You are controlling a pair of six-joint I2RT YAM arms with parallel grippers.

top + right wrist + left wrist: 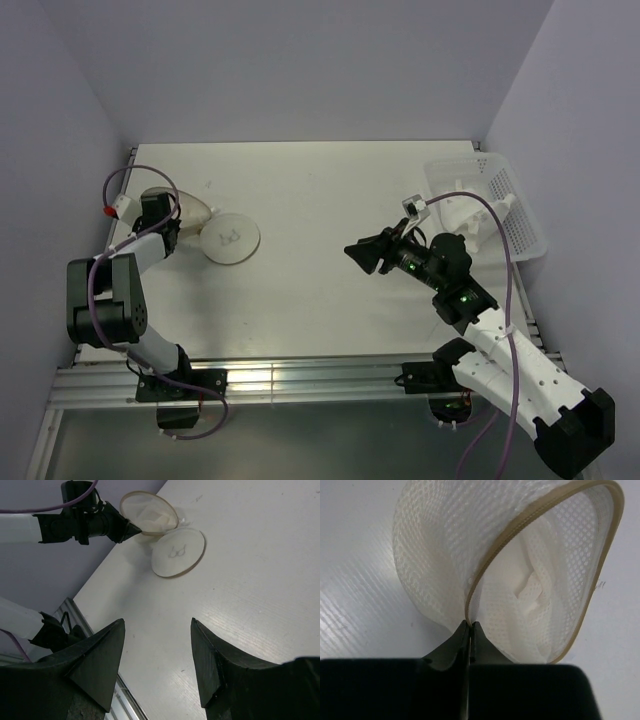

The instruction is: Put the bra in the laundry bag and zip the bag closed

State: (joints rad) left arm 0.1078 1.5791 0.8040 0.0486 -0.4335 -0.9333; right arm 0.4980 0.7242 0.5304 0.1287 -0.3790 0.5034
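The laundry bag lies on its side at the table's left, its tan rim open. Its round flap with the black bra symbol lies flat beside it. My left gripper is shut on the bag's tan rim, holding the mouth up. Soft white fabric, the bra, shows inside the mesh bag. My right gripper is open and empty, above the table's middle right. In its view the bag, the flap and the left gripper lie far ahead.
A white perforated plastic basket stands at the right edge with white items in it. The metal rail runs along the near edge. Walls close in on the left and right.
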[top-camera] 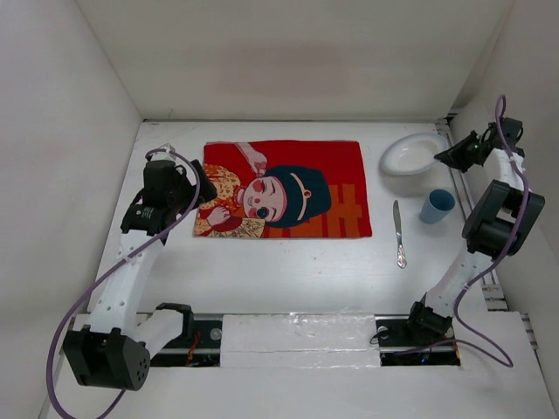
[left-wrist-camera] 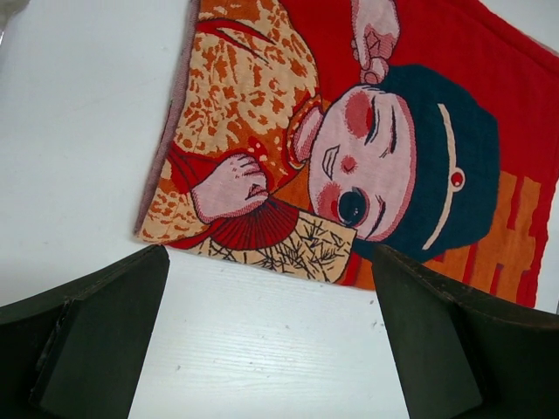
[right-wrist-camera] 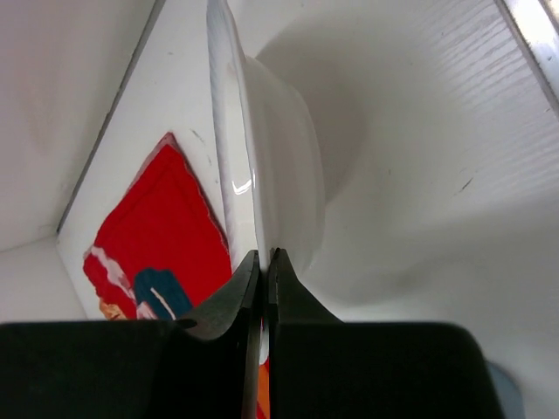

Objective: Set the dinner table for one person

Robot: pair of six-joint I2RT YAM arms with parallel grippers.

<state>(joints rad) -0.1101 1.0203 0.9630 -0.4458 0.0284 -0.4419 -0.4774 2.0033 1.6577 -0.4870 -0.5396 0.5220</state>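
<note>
Now the right pincer [right-wrist-camera: 262,259] is clamping the rim of the white dish [top-camera: 409,155] at two o'clock on the worktop [top-camera: 288,271], likely to carry it onto the placemat [top-camera: 306,188]; the left pincer [left-wrist-camera: 269,257] is hovering released at nine.

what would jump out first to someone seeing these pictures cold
The bright red cartoon-figure placemat dominates, lying at the far middle of the white table. Next is the right claw, shut on the rim of a white dish in the far right corner, with a blue cup and a knife just nearer. The left claw hovers wide open over the placemat's near left corner.
</note>
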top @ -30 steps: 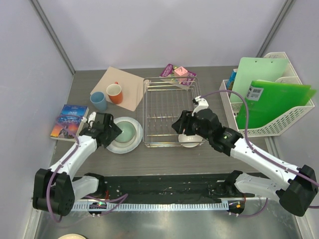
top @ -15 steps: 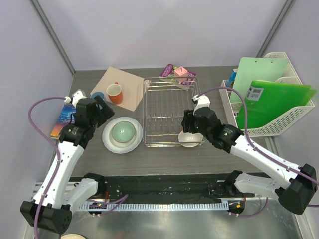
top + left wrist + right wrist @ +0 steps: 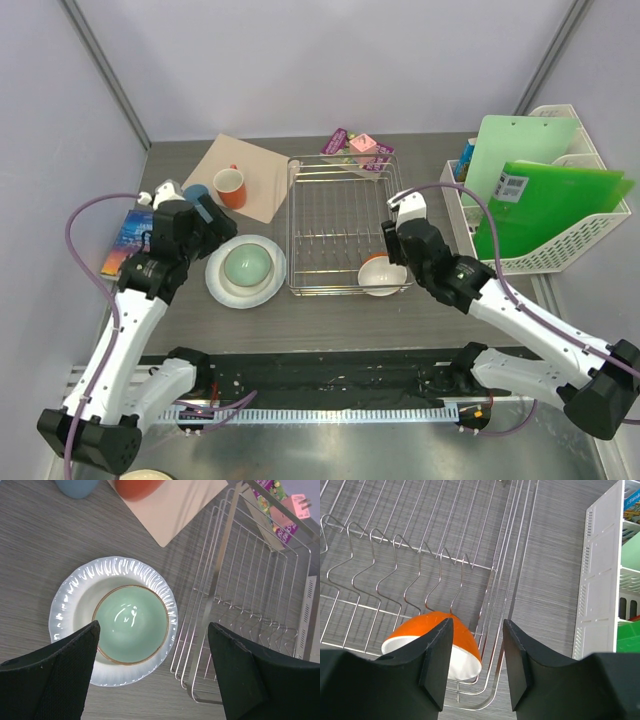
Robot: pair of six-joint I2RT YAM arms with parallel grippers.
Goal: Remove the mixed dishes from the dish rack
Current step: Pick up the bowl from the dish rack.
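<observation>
The silver wire dish rack (image 3: 335,215) stands mid-table. A cream bowl with orange outside (image 3: 380,276) lies tilted in its near right corner, also in the right wrist view (image 3: 440,632). My right gripper (image 3: 390,248) (image 3: 476,625) is open just above the bowl's right edge, holding nothing. The pale green bowl (image 3: 246,266) (image 3: 131,629) sits in the white plate (image 3: 216,284) (image 3: 72,597) left of the rack. My left gripper (image 3: 210,216) (image 3: 152,626) is open and empty, high above them. The orange-red mug (image 3: 231,187) and the light-blue cup (image 3: 193,190) stand behind.
A beige mat (image 3: 248,170) lies under the mug. A book (image 3: 128,240) lies at the far left. A white plastic file basket (image 3: 560,250) with green folders stands at the right. Colourful packets (image 3: 355,147) lie behind the rack.
My left gripper has let go of the green bowl on the plate and risen back to the left. My right gripper has shifted right, off the cream bowl, which now shows its orange side.
</observation>
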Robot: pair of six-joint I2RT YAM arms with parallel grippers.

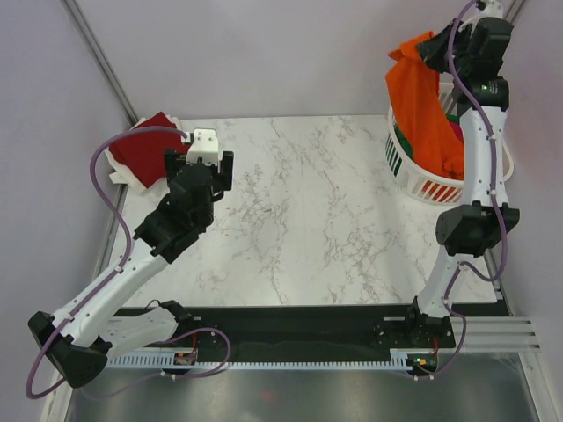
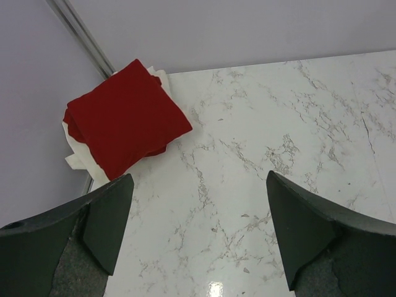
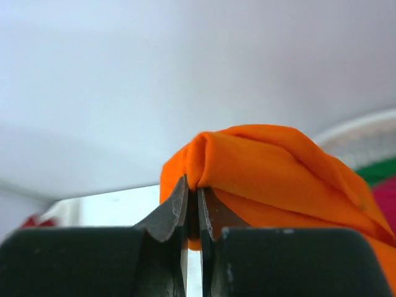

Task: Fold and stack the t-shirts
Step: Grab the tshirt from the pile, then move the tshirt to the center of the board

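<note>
I think this is a robotics lab, not a home. Under my left pincer is a marble-pattern tabletop, and plain lilac walls close it ahead of the pincer and on both sides. Behind it, my arms are bolted on an aluminium rail, and a purple cable hangs loose along my arm.

You see orange t-shirt: bright, plain. Dark red t-shirt: plain, with white layer beneath. Your basket: white lattice. Inside it, green t-shirt and magenta-pink t-shirt, both plain. Counter: white marble, grey veining. Arms: white, black joints.
</note>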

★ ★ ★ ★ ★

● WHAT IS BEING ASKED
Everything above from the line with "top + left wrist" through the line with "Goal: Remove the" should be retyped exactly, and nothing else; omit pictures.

● RESPONSE TO THE EXERCISE
top + left wrist + right wrist @ +0 steps: 
Robot: pair of six-joint I2RT YAM arms with parallel grippers.
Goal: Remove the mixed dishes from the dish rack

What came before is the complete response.